Single by Amy Winehouse

from the album Back to Black
- Released: 7 December 2007 (Ireland); 10 December 2007 (UK);
- Recorded: 2006
- Studio: Daptone (New York City); Chung King (New York City); Metropolis (London);
- Genre: Blue-eyed soul
- Length: 2:35
- Label: Island
- Songwriter: Amy Winehouse
- Producer: Mark Ronson

Amy Winehouse singles chronology
| "Valerie" (2007) | "Love Is a Losing Game" (2007) | "B Boy Baby" (2007) |

Music video
- "Love Is a Losing Game" on YouTube

= Love Is a Losing Game =

2007 single by Amy Winehouse

"Love Is a Losing Game" is a song written and performed by the English singer Amy Winehouse from her second and final studio album Back to Black (2006). It was chosen as the fifth and final single from Back to Black and was also the final single released in Winehouse's lifetime. The song was added to BBC Radio 1's playlist on 7 November 2007. It was released as a single on 10 December in the United Kingdom.

==Release and response==
George Michael named the song as one of his eight choices on the Radio 4 programme Desert Island Discs. When asked which of his eight choices he would pick if he had to choose one, he opted for "Love Is a Losing Game". Prince began performing the song live, and he sent an invitation to Winehouse. On 21 September 2007, Winehouse joined Prince at the final aftershow of his 21-gig marathon at The O2, and they performed the song together.

The song was the lowest-charting of Winehouse's Back to Black singles, peaking at number 46 on the UK Singles Chart and spending four weeks on the UK Top 100. Following her death, the song re-entered the chart, reaching a new peak of 33.

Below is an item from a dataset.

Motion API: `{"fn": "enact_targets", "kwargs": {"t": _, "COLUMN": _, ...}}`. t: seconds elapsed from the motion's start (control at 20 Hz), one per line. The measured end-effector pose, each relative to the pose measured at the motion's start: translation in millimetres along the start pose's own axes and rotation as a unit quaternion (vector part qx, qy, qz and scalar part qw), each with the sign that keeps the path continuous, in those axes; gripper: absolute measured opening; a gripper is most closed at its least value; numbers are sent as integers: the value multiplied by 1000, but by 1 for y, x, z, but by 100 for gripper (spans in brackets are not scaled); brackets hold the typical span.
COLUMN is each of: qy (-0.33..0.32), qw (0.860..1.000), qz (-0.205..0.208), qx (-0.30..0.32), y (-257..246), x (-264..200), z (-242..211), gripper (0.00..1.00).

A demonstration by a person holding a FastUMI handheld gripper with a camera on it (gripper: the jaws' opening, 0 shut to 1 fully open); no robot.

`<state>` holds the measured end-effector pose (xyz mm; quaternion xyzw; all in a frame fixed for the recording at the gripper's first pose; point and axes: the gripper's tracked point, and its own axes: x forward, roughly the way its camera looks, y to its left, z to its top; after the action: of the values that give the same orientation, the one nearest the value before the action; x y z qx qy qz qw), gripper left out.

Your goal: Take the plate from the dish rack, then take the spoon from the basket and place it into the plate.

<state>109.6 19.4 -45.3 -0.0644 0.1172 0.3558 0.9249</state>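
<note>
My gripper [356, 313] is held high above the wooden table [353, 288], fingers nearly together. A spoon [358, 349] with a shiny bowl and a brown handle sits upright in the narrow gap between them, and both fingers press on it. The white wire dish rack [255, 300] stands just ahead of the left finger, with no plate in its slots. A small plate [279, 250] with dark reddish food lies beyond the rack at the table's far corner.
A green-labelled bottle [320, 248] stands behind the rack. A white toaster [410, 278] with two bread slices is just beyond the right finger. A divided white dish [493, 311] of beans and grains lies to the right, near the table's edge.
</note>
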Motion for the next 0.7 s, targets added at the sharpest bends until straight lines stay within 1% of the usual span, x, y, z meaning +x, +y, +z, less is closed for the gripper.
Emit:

Winehouse performed "Love Is a Losing Game" live when she appeared at the 2007 Mercury Prize. She later performed it at the 2008 BRIT Awards. The song won the award for Best Song Musically and Lyrically at the 2008 Ivor Novello Awards on 22 May 2008, Winehouse's third award at the event.

Sam Smith recorded a cover of the song on the 2014 album In the Lonely Hour (Drowning Shadows Edition).

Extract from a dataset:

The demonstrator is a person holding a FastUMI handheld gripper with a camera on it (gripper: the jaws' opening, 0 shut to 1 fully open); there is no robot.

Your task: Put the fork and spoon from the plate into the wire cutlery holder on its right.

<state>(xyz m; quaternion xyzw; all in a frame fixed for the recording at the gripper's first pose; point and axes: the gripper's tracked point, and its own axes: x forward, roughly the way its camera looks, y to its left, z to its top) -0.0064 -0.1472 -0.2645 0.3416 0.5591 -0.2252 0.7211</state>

A documentary film biopic, directed by film maker Asif Kapadia was released; that depicts the life and death of Winehouse, entitled Amy (2015). Winehouse's performance of the single at the Mercury Prize in 2007 was included in the film and was also featured on the original soundtrack.

A recording of Winehouse's original demo of the song is available on the Back to Black deluxe edition bonus disc. Winehouse sings the demo accompanied only by her guitar. On completion, asks the engineer whether it is a good take.

==Music video==
Two alternate music videos were released: the first is a montage video, which includes photographs of Winehouse alongside live performance clips of the song, and the second is an entirely live video, taken from her I Told You I Was Trouble live performance DVD.

==Track listing==
- CD
1. "Love Is a Losing Game" – 2:35
2. "Love Is a Losing Game" (Kardinal Beats remix) – 3:22
3. "Love Is a Losing Game" (Moody Boyz Original Ruffian Badboy remix) – 7:12
4. "Love Is a Losing Game" (Truth and Soul remix) – 3:55
5. "Love Is a Losing Game" (enhanced video) – 2:35

==Awards==

| Year | Award | Category | Title | Result |
|---|---|---|---|---|
| 2008 | Ivor Novello Awards | Best Song Musically and Lyrically | "Love Is a Losing Game" | Won |

==Charts==

| Chart (2007–2008) | Peak position |
|---|---|
| Belgium (Ultratip Bubbling Under Flanders) | 16 |
| Scottish Singles Sales (Official Charts) | 31 |
| UK Singles (Official Charts) | 46 |
| UK Hip Hop/R&B (Official Charts) | 6 |

| Chart (2011) | Peak position |
|---|---|
| Ireland (IRMA) | 33 |
| Netherlands (Single Top 100) | 88 |
| Scottish Singles Sales (Official Charts) | 41 |
| UK Singles (Official Charts) | 33 |
| UK Hip Hop/R&B (Official Charts) | 15 |

==Certifications==

| Region | Certification | Certified units/sales |
| Brazil (Pro-Música Brasil) | 2× Platinum | 120,000^{‡} |
| Italy (FIMI) | Gold | 15,000^{‡} |
| New Zealand (RMNZ) | Platinum | 30,000^{‡} |
| Spain (Promusicae) | Gold | 30,000^{‡} |
| United Kingdom (BPI) | Platinum | 600,000^{‡} |
^{‡} Sales+streaming figures based on certification alone.

==Media usage==
- The song was used in the first part of the episode "Coup de Grace" of the BBC series Silent Witness.